Stefanie's father, Samuel Hardy, was the trader and engineer, as well as alternate captain. He was tall, wiry, black-haired and blue-eyed, and had a knack for reaching into the most complicated machinery and fiddling with just the part he wanted when another mechanic would have had to take the whole device apart first. He, too, was monogamous, though there were occasional rumors about "the time he'd gone to fix the Kintaran clanship's thrusters, and they could only pay in barter." He'd been the one who gave Stefanie her first stunner, when she was twelve, and taught her how and when to use it. (Corianne had been the one who'd demonstrated *where* stunners could be used, if an admirer got too obnoxious.)

Her brother's name was Sebastian -- the initials were something of a tradition on her father's side of the family.
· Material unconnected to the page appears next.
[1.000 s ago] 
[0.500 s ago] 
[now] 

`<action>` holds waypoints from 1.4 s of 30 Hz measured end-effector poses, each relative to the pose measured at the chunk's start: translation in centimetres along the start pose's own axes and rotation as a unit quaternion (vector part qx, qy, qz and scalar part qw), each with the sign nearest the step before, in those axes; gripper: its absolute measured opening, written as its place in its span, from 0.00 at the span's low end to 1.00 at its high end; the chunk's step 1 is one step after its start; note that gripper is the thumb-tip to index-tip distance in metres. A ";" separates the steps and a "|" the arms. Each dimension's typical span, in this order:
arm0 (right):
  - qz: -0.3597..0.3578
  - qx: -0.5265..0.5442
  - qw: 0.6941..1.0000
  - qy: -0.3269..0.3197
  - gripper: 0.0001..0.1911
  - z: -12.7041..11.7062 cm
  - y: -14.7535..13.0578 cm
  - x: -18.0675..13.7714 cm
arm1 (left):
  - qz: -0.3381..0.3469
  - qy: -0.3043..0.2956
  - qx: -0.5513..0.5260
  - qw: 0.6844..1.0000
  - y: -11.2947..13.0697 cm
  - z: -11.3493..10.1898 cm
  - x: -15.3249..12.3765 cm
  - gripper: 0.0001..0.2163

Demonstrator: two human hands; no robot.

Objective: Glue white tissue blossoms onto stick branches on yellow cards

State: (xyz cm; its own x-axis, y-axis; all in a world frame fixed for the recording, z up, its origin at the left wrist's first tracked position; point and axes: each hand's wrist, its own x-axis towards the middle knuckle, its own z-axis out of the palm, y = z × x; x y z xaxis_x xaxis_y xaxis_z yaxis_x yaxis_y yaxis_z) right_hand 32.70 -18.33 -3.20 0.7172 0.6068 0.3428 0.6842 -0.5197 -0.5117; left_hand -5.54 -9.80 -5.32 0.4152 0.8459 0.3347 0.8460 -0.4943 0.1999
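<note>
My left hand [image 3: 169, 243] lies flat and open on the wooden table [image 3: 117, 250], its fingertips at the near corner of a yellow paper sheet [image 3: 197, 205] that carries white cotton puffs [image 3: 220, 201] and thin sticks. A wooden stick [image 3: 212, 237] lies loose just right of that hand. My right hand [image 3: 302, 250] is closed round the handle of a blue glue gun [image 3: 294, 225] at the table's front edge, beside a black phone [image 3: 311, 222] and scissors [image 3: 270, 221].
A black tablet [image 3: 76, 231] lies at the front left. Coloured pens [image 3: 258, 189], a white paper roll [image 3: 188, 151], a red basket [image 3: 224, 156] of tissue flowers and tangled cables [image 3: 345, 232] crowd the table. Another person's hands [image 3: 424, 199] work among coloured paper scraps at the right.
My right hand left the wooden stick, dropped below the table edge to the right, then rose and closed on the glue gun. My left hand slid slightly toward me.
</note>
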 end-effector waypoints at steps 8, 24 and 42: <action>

He was four years older than Stefanie and his fancies lay in mechanical things and weapons; he was the reason that the engine-room had a hodge-podge gunnery station in one corner. In typical younger-sibling fashion, Stefanie had tried to imitate him in everything, especially the multitude of weapons Sebastian practiced with. After being irritated at her decent skill with the things, he had finally condescended to offer advice and explain that one had to be able to fix the same weapon that one had just used to blow a target to smithereens.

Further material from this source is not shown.